Goal of the exercise: Each line of the listing that includes the string "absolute" needs to be located and copied.

Source data:

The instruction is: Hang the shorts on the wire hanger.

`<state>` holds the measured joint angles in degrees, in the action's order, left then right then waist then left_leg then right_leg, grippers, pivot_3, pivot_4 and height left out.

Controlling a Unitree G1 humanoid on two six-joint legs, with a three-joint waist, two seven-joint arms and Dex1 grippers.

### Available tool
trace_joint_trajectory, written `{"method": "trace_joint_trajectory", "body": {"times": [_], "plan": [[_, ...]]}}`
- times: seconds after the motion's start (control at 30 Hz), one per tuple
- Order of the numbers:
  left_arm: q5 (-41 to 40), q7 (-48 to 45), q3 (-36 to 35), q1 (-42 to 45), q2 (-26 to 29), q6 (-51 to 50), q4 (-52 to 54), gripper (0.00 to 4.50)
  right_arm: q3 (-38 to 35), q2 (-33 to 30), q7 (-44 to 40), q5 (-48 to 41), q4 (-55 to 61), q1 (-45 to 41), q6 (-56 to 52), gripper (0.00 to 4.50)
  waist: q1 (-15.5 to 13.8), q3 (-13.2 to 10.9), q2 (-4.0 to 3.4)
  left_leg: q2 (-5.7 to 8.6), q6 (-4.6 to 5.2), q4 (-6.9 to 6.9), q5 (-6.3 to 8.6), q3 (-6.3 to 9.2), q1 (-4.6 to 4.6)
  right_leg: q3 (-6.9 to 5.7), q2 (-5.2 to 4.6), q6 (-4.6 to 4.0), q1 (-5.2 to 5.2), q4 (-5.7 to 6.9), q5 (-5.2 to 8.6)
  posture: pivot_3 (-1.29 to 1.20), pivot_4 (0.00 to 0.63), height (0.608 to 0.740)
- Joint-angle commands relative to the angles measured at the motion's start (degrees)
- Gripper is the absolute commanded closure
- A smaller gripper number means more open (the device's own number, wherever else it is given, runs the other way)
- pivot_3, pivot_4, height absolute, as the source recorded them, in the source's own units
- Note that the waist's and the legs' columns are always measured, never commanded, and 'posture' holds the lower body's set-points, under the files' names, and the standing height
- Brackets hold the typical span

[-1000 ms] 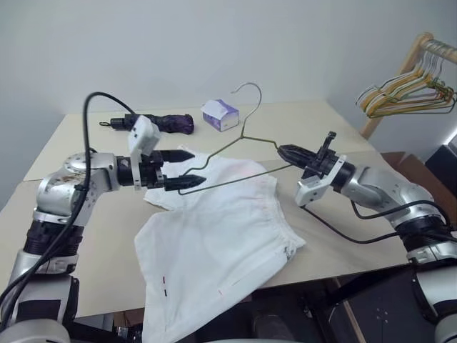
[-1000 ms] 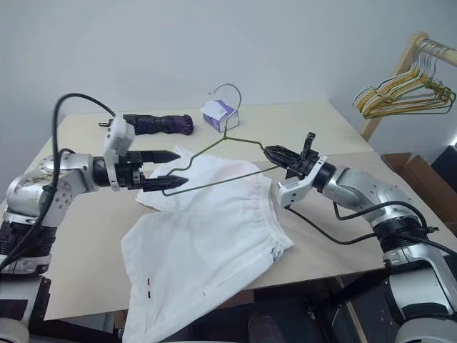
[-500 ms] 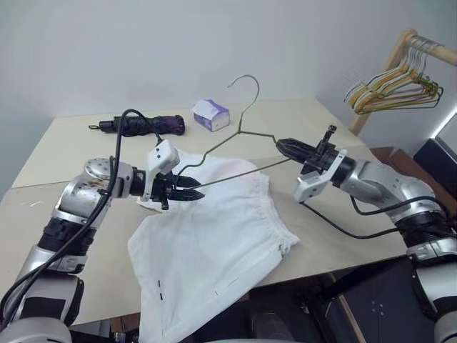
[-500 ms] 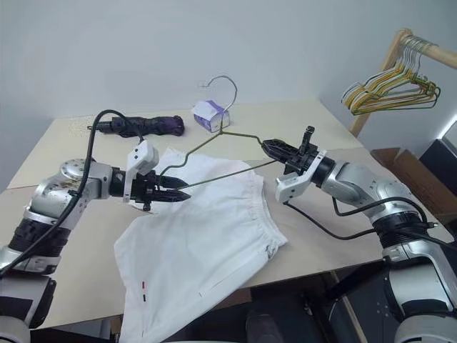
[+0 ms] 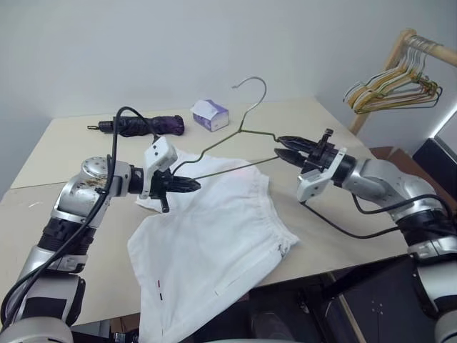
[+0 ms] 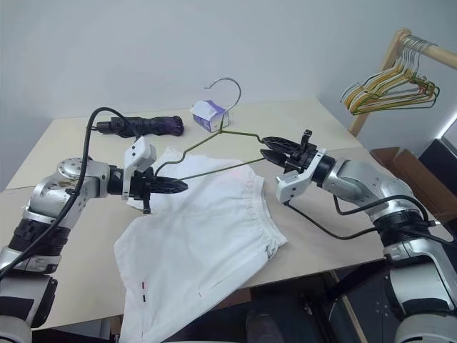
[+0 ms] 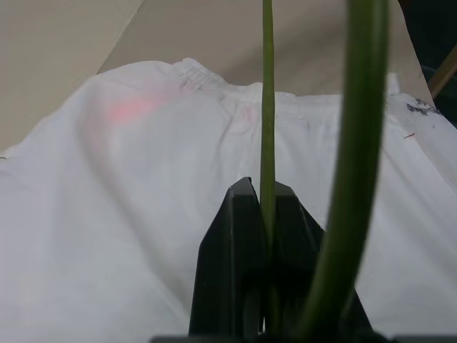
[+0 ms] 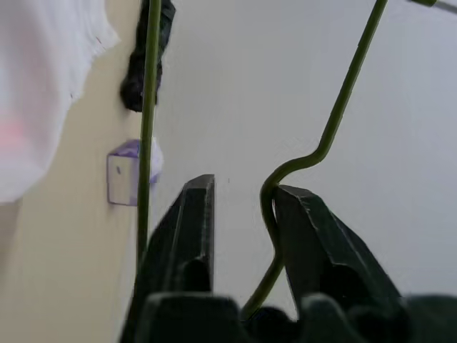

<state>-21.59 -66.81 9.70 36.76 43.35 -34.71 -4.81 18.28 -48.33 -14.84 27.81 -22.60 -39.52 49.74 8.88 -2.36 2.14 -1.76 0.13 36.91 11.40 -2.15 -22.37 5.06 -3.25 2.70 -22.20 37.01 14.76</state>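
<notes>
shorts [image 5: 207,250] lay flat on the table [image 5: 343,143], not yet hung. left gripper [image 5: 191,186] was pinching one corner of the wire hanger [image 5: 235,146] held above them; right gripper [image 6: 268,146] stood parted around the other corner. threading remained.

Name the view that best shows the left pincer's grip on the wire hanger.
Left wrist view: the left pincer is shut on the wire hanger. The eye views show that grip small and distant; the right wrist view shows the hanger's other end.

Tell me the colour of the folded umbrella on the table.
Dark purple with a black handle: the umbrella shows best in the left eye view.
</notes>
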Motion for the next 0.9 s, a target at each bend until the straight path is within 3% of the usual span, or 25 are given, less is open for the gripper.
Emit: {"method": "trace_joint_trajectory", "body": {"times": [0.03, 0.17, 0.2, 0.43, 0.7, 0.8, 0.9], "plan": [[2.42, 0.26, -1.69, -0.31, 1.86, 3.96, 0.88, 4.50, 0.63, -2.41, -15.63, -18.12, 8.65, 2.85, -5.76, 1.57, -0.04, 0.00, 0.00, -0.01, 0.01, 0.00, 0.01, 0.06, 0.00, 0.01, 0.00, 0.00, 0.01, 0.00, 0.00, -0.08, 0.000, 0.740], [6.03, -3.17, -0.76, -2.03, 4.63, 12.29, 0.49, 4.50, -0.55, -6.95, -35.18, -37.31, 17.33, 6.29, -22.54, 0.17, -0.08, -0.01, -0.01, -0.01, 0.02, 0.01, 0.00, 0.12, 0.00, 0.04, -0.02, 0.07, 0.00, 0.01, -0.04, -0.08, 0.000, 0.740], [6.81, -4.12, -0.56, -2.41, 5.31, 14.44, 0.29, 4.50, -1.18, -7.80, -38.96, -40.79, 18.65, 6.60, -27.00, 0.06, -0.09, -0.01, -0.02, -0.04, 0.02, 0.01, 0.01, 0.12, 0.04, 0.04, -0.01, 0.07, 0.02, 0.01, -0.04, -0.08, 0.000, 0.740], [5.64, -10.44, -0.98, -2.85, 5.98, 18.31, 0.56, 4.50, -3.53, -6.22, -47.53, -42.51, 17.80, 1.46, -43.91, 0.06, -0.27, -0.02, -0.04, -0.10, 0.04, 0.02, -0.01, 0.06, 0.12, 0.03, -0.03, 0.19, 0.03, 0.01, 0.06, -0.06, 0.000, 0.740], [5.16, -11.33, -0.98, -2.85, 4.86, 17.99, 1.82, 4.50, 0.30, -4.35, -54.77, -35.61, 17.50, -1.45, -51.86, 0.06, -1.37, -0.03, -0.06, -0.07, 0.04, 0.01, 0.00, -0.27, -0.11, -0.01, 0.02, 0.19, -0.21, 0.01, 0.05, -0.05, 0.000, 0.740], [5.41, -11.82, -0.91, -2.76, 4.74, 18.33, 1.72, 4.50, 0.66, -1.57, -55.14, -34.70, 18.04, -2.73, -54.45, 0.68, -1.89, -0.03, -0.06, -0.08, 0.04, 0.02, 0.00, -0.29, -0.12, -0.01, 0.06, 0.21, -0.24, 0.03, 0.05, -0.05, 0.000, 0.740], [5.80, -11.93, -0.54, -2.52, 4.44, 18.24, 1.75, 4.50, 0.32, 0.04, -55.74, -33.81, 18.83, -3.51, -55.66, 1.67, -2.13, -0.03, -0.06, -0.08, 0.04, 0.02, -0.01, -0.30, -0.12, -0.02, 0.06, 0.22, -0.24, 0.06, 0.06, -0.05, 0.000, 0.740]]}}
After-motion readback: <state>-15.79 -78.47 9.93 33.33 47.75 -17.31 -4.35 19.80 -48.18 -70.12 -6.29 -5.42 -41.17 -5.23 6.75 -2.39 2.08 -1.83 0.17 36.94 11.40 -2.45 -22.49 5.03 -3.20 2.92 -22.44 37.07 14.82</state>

Answer space:
- Gripper is the absolute commanded closure
- pivot_3, pivot_4, height absolute, as the source recorded them, in the source's own units

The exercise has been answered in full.